> What is expected
When you reach the line in the data below that contains "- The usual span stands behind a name", please start repeating lines exactly, and stop after the line that contains "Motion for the", repeating nothing else.
(Data begins)
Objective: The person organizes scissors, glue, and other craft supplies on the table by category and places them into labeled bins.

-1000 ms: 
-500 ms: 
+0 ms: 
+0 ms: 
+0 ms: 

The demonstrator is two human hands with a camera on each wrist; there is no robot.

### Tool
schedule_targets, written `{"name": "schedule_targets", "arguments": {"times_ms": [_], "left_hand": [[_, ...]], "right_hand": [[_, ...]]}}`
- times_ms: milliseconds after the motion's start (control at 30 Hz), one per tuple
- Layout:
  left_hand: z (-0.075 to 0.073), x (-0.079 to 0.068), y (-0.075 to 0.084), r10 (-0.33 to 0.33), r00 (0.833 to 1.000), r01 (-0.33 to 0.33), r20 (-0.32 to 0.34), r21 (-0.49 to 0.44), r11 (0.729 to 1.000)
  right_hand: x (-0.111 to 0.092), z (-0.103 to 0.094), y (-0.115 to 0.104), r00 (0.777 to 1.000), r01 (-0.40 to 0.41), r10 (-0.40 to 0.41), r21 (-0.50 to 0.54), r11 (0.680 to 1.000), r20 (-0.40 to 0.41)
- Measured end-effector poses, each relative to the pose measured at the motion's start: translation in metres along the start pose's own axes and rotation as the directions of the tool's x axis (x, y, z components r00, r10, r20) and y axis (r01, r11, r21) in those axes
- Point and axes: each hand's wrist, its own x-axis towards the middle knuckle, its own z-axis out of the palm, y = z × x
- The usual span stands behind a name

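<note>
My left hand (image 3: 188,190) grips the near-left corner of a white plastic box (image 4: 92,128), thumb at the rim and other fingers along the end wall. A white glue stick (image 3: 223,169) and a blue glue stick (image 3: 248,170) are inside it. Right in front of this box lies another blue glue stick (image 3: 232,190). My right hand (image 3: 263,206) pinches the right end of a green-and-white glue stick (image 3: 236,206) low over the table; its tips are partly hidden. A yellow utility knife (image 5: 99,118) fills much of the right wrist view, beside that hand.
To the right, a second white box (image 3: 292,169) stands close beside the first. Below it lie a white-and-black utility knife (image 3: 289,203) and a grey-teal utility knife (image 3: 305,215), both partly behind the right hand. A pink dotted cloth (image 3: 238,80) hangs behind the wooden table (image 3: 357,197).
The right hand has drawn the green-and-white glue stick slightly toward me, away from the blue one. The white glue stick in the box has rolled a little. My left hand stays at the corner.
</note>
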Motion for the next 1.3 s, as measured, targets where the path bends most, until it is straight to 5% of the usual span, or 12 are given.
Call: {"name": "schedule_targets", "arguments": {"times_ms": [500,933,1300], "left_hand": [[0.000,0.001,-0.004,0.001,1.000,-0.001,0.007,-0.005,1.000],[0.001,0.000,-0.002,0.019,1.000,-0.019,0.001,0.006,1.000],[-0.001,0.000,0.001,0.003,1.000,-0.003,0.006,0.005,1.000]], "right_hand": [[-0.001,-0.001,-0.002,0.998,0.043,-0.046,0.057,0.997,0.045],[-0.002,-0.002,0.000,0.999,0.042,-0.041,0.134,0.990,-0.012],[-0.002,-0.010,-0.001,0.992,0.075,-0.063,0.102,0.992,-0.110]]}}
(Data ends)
> Answer for this exercise
- The usual span stands behind a name

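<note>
My left hand (image 3: 188,190) grips the near-left corner of a white plastic box (image 4: 92,128), thumb at the rim and other fingers along the end wall. A white glue stick (image 3: 223,169) and a blue glue stick (image 3: 248,170) are inside it. Right in front of this box lies another blue glue stick (image 3: 232,190). My right hand (image 3: 263,206) pinches the right end of a green-and-white glue stick (image 3: 236,206) low over the table; its tips are partly hidden. A yellow utility knife (image 5: 99,118) fills much of the right wrist view, beside that hand.
To the right, a second white box (image 3: 292,169) stands close beside the first. Below it lie a white-and-black utility knife (image 3: 289,203) and a grey-teal utility knife (image 3: 305,215), both partly behind the right hand. A pink dotted cloth (image 3: 238,80) hangs behind the wooden table (image 3: 357,197).
The right hand has drawn the green-and-white glue stick slightly toward me, away from the blue one. The white glue stick in the box has rolled a little. My left hand stays at the corner.
</note>
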Motion for the next 1.3 s, as measured, targets where the path bends most, until it is straight to 5% of the usual span, or 12 are given.

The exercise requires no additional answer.